With parliament reconvening, The Mail assembled a few politically-minded readers to give their take on the state of Canadian federal politics going into the 43rd Parliament. We asked.....
Q1. With a minority government, and none of the leaders appear to be eager to go back to the polls. How long do you think this government will stand? What are some of the factors you are basing this on?
Q2. Already the Green Party will be picking a new leader. If we go back to the polls, do you believe any of the current leaders (Trudeau, Scheer, Singh) will still be in place? What do they have to do to hold on to trust from their parties? Who else could be candidates?
Q3. Are there any areas where you could see cooperation among parties? Climate change strategy? TMX? Energy corridor?
Q4. Western alienation appears to have grown even more since the election. What are some ways the government could make inroads?
Q1. This past federal election resulted in the 14th federal minority parliament in Canadian history. We have had 12 minority federal governments plus 2 minority governments resulting from governments being replaced between elections. The average survival life is 479 days. My prediction for the life of this government is between 1 and 1/2 years and 2 years.

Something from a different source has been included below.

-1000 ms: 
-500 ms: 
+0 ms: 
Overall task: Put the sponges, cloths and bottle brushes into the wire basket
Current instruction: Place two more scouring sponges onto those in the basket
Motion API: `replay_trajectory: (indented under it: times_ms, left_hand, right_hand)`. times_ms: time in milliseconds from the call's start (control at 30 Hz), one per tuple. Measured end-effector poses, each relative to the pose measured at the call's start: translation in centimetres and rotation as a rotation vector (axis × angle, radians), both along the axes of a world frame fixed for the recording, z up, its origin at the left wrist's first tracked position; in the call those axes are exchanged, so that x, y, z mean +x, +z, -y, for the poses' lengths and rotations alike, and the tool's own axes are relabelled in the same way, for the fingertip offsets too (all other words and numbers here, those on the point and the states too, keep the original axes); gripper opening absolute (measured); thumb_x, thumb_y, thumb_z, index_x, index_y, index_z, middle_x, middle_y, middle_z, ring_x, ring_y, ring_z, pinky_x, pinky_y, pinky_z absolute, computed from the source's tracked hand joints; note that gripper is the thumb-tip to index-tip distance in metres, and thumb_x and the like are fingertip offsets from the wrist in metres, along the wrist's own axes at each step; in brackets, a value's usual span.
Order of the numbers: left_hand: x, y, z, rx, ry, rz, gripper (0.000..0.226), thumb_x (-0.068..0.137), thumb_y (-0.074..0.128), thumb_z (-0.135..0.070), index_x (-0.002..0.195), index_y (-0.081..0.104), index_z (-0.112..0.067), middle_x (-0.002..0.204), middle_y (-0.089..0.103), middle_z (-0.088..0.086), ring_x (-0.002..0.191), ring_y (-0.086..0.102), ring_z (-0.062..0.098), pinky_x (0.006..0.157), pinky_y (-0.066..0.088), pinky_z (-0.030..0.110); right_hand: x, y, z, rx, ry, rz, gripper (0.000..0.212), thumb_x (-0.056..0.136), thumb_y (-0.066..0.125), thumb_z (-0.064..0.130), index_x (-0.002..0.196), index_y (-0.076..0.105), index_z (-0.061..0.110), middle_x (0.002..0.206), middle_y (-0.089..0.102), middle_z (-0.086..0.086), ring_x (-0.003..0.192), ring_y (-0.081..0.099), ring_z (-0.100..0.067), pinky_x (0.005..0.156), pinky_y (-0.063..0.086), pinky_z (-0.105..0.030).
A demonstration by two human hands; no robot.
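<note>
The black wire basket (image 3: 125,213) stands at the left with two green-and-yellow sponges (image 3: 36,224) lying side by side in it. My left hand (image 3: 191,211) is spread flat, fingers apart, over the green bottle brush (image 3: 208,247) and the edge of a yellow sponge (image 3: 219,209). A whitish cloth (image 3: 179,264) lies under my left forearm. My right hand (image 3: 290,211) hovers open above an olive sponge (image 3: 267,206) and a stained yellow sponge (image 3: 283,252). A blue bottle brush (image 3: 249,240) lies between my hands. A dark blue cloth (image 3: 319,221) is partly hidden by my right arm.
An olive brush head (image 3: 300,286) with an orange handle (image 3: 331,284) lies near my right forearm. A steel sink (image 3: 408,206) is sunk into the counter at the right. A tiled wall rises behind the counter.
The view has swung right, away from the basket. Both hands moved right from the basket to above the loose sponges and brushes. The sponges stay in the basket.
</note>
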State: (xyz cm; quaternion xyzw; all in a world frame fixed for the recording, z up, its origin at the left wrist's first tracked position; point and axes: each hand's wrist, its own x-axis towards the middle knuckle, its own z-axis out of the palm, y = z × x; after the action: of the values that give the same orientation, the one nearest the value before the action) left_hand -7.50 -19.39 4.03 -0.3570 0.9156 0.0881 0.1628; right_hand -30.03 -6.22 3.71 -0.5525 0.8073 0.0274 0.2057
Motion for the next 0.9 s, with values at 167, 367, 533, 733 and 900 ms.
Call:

Q2. Every time there is an election and the party does not do well, the leader is under increased scrutiny. There will be people within the party who will want a leadership change immediately. With the election of a minority government, all parties will be re-examining their leaders and policies. The parties, at their annual conventions and meetings, will vote on their support or nonsupport for the leader. If the vote is not unanimous, there will be people searching for replacement leadership candidates. Parties want to win. I think Scheer and Singh are “on thin ice”. I have not heard of any replacement candidates coming forth yet.
Q3. One party cannot please everyone or all areas of our great country. Cooperation for the party in power plus only one other in a minority government is needed to get the majority votes (170 seats). Cooperation for survival till the next election is all that is needed. There are too many issues to resolve for the minority government. They have to pick a few major ones and hope they can get majority support to live another day. It is like a chess game! One move at a time!
Q4. Western alienation will continue to grow. Ottawa will attempt to make inroads but only in small ways. The new deputy PM will not be successful. Equalization payment formula will continue to be a burden on Alberta. Alberta and Saskatchewan will continue to have more bitterness towards Ottawa and the ugly relationship will grow more intense.
Q1. The Liberals are going to need time to repair Justin Trudeau’s image. None of the other parties have Leaders who are in a strong position.
Q2. Justin Trudeau will still be there and so will Jagmeet Singh. Andrew Scheer will be gone. The Conservatives are fighting among themselves, but perhaps Peter McKay might resurface.
Q3. I don’t see where parties have similar philosophies. I think they will all just sit back and see what the government brings forward and find fault.
Q4. The only way they can make inroads is to spend more time in the west or find some good candidates. The west is in for a very uncomfortable time.
Q1. This government will last 1-2 years. the west will make it harder to please the Bloc Québécois and NDP with their stance on Western energy.
Q2. Justin Trudeau and Andrew Scheer will be replaced, Jagmeet Singh will be retained.
Q3. There will be a slow compromise in order to try and appease the west. It won’t be fast and it won’t be big.
Q4. Western alienation is huge. They could hold parliament here for one month each sitting.
Q1. About 2 years if the conservatives select a new leader. Otherwise, because of their strong minority position, it would not be surprising to me if this minority government went the full mandate providing Trudeau can pacify at least some western issues.
Q2. Trudeau has weathered the storm of far too many scandals and could gain a majority government in the next election should the opposition not get their act together. Despite losing seats Singh appears to be on solid ground. Scheer, a nice man, appeared to me to be out of his element while addressing such things as gay rights, abortion, and the environment. Some say the die has been cast and he cannot recover. Like him or not, as a conservative leader, I think Max Bernier would have been an effective, major thorn in the side of the Liberals. Jason Kenney, Rona Ambrose, Peter McKay, and Lisa Raitt are a few who could be viable candidates.
Q3. There are many areas where conservatives can support the Liberals. A few examples are TMX, an energy corridor, consideration of further pipelines and adjustments to equalization. With the recent CN strike, and the hardships it created, one would think even Quebec should surely change their views on pipelines.